Recorded data:
····················
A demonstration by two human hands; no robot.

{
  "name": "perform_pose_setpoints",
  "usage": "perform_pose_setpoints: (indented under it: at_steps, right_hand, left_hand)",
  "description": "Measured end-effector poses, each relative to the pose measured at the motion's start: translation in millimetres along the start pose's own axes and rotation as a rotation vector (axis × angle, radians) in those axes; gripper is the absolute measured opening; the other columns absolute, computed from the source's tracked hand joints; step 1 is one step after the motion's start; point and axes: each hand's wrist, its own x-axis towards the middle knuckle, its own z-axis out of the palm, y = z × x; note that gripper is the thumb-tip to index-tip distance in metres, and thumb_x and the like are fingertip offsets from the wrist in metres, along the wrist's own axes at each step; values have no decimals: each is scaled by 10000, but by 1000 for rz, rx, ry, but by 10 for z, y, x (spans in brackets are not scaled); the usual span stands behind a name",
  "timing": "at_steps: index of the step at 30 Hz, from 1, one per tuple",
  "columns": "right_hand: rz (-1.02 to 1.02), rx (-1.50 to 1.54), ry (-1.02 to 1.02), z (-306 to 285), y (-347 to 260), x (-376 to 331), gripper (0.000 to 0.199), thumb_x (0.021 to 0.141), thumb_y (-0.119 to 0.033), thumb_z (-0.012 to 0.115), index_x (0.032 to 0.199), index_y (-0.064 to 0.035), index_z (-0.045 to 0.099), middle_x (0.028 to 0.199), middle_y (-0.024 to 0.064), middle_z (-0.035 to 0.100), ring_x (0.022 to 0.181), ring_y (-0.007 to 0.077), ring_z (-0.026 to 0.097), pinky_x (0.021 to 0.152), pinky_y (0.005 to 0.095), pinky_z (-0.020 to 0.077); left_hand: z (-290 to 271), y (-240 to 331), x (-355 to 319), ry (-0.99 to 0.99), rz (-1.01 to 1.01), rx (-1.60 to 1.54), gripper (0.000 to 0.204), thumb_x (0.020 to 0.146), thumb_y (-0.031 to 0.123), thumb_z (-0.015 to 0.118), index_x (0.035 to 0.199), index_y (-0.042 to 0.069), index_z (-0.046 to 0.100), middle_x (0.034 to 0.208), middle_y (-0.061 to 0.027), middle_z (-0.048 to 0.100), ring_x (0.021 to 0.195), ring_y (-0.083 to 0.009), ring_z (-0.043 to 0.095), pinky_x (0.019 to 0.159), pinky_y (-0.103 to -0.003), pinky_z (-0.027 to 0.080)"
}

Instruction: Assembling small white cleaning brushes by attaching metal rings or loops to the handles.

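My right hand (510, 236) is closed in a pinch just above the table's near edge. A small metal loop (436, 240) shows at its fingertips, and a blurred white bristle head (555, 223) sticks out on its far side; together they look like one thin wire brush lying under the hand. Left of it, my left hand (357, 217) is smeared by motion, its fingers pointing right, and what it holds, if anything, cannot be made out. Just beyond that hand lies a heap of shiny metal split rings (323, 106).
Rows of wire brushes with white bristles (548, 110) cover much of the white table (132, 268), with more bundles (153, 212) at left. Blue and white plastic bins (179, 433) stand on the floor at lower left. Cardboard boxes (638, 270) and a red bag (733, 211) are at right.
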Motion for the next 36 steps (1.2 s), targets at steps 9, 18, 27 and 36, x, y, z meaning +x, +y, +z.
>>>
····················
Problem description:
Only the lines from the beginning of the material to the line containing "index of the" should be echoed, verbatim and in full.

Reply:
A demonstration by two human hands; no robot.

{
  "name": "perform_pose_setpoints",
  "usage": "perform_pose_setpoints: (indented under it: at_steps, right_hand, left_hand)",
  "description": "Measured end-effector poses, each relative to the pose measured at the motion's start: translation in millimetres along the start pose's own axes and rotation as a rotation vector (axis × angle, radians) in those axes; gripper is the absolute measured opening; the other columns absolute, computed from the source's tracked hand joints; step 1 is one step after the motion's start; point and axes: each hand's wrist, its own x-axis towards the middle knuckle, its own z-axis out of the palm, y = z × x; note that gripper is the thumb-tip to index-tip distance in metres, and thumb_x and the like are fingertip offsets from the wrist in metres, along the wrist's own axes at each step; values have no decimals: each is scaled by 10000, but by 1000 for rz, rx, ry, but by 10 for z, y, x (spans in brackets are not scaled); the usual span stands behind a name",
  "timing": "at_steps: index of the step at 30 Hz, from 1, one per tuple",

No further answer is needed.